Maybe you recall the hacking attacks against Florida’s SeaWorld amusement park in late 2014 and early 2015, shortly after SeaWorld was accused of mistreating the Orca whales it held in captivity for its patrons’ entertainment. Those hacks turned out to be the handiwork of a then-14-year-old British teenager from Plymouth in Devon and were part of a three-month internet crime spree in which he attacked organizations far, wide, and high up in the sky.

We can’t disclose his real name, he’s too young.

We can tell you the young hacker was caught, hauled up on charges, and has just been sentenced.

According to the prosecutor, as quoted in The Sun, the teenager’s attacks on SeaWorld “had a significant and detrimental financial effect on SeaWorld as an organisation, which included increased labour costs to respond to the attacks, strengthening of infrastructure to protect against future attacks, and sales revenue.” SeaWorld quantified the hit at roughly ?359,000 ($475,000), plus another ?99,000 ($130,000) in new security precautions it probably should have already been taking anyway.

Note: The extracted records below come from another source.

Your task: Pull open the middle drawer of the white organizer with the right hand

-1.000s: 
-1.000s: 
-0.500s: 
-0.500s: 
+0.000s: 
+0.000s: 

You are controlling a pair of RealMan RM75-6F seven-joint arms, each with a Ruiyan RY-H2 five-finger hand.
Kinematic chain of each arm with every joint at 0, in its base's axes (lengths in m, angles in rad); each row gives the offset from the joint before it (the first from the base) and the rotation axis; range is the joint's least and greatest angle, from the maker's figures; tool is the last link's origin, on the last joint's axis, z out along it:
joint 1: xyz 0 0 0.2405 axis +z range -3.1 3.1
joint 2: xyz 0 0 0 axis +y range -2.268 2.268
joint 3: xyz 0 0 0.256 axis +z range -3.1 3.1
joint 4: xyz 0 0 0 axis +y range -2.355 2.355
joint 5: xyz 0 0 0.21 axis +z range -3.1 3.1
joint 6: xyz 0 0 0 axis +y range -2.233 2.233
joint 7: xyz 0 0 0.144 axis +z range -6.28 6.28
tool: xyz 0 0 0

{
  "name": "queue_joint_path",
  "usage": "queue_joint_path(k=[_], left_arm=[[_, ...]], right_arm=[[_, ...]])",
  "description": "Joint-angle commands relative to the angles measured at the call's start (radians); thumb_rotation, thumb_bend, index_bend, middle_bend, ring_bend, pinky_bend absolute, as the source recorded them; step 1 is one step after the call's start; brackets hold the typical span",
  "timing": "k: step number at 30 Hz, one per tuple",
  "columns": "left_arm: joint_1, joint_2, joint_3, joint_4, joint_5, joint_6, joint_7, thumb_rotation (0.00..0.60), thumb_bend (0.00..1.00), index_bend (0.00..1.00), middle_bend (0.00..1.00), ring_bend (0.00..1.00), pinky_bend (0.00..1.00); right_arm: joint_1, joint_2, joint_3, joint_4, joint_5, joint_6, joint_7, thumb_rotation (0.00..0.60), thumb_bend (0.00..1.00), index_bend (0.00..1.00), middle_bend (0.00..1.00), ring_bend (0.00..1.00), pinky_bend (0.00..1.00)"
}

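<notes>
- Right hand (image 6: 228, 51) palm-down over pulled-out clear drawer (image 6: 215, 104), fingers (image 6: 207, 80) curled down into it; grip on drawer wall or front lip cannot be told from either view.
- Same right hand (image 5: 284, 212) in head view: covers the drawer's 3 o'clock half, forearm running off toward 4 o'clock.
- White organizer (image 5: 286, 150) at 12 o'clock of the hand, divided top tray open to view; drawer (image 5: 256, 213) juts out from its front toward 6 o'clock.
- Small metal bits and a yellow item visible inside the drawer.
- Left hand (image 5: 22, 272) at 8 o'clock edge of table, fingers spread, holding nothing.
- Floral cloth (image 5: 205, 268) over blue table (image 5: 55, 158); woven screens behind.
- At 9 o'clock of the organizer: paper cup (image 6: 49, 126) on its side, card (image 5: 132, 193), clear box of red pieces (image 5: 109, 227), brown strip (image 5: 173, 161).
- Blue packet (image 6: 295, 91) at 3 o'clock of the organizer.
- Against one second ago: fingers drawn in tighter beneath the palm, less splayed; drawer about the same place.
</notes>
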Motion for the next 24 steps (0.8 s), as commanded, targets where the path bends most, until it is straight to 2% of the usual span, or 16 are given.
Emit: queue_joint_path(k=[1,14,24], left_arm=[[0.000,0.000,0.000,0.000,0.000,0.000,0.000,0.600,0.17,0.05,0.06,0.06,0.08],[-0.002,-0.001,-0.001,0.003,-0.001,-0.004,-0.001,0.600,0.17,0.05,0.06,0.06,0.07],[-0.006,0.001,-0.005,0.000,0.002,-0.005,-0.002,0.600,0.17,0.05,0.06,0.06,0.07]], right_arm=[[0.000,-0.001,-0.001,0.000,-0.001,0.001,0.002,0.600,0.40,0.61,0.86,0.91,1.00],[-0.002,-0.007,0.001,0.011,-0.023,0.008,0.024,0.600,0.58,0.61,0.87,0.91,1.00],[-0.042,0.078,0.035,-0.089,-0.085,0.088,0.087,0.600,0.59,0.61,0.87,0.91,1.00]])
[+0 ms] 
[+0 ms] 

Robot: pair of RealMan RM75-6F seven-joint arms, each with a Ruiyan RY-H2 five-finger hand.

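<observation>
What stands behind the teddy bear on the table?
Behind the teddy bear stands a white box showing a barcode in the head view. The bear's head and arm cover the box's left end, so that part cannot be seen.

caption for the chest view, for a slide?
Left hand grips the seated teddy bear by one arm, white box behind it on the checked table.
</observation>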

As part of this animal rights crusade, reports The Telegraph, “he also crashed computers in the Japanese town of Taiji, where an annual dolphin hunt takes place.”

Some of you may be thinking, “Good for him, standing up for the dolphins that way.” But his attacks didn’t stop there. According to The Telegraph, he also “caused chaos targeting Iraq’s Ministry of Foreign Affairs, the Department of Agriculture in Thailand and China’s Security Ministry,” and crashed his local Devon and Cornwall police agency’s computers for almost an hour.

What got him arrested? Apparently none of that. It was the youth’s eloquent Twitter bomb threats to American Airlines, Delta Airlines, and the White House:

There’s a nice tick-tick in one of those lovely Boeing planes. Hurry gentlemen, the clock is ticking. High quality

No dolphins on those flights, we bet.

According to multiple reports, the teenager showed up in Plymouth Youth Court deeply apologetic; his legal representative told District Judge Diane Baker that he’d become involved with a bad crowd. Now, however, that would change.

Baker made it clear that the boy had done enough to qualify for some form of detention, and understood full well that his behavior was illegal – he’d apparently even done an internet search on the crimes he was committing. According to the Sun, the judge told him, “I think you got carried away by the fact that you thought you were cool, you thought you were clever.”

But, ultimately, no jail. The judge didn’t think there would be any benefit of sending the teenager to a youth detention centre, saying, “It would destroy you.”

So, for the next two years, the boy will be subject to a youth rehabilitation order. He’ll be supervised, required to attend courses in thinking skills and victim awareness, and do 120 hours of reparation work. His mother will have to pay ?620 ($820) in court costs. And, last but not least, Baker ordered his computer to be destroyed.

Meanwhile, we’ll all hope, and watch, to see that all these unpleasantries remain in the past where they belong.